> **Problem description**:
For the data below, give again exactly the lines from the one containing "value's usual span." through the one containing "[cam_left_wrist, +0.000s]", both ends included, and no others.

> **Supplied data**:
━━━

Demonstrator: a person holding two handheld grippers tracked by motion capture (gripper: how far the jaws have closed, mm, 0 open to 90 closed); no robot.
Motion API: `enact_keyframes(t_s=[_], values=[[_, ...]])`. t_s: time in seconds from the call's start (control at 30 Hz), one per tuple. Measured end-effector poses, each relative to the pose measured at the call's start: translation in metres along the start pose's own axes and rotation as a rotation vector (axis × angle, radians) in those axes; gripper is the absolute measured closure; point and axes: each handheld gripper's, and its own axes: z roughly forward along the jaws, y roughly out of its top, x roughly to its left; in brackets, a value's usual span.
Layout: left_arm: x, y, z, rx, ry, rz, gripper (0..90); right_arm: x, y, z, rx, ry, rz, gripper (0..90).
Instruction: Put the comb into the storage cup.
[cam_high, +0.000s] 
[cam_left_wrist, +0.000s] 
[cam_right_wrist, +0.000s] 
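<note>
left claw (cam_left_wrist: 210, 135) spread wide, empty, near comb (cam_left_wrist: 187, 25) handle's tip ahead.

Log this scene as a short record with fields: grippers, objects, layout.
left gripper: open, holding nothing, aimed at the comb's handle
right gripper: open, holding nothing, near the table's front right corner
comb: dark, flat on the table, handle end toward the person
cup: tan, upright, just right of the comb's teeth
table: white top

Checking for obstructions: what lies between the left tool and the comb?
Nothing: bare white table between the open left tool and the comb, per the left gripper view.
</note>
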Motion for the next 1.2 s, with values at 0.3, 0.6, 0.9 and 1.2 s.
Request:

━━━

> **Expected output**:
Motion API: `enact_keyframes(t_s=[_], values=[[_, ...]])`. t_s: time in seconds from the call's start (control at 30 Hz), one per tuple. Measured end-effector poses, each relative to the pose measured at the call's start: translation in metres along the start pose's own axes and rotation as a rotation vector (axis × angle, radians) in those axes; gripper is the absolute measured closure; point and axes: each handheld gripper's, and its own axes: z roughly forward along the jaws, y roughly out of its top, x roughly to its left; in brackets, a value's usual span.
Layout: left_arm: x, y, z, rx, ry, rz, gripper (0..90); right_arm: x, y, z, rx, ry, rz, gripper (0..90).
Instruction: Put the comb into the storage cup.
[cam_high, +0.000s] 
[cam_left_wrist, +0.000s] 

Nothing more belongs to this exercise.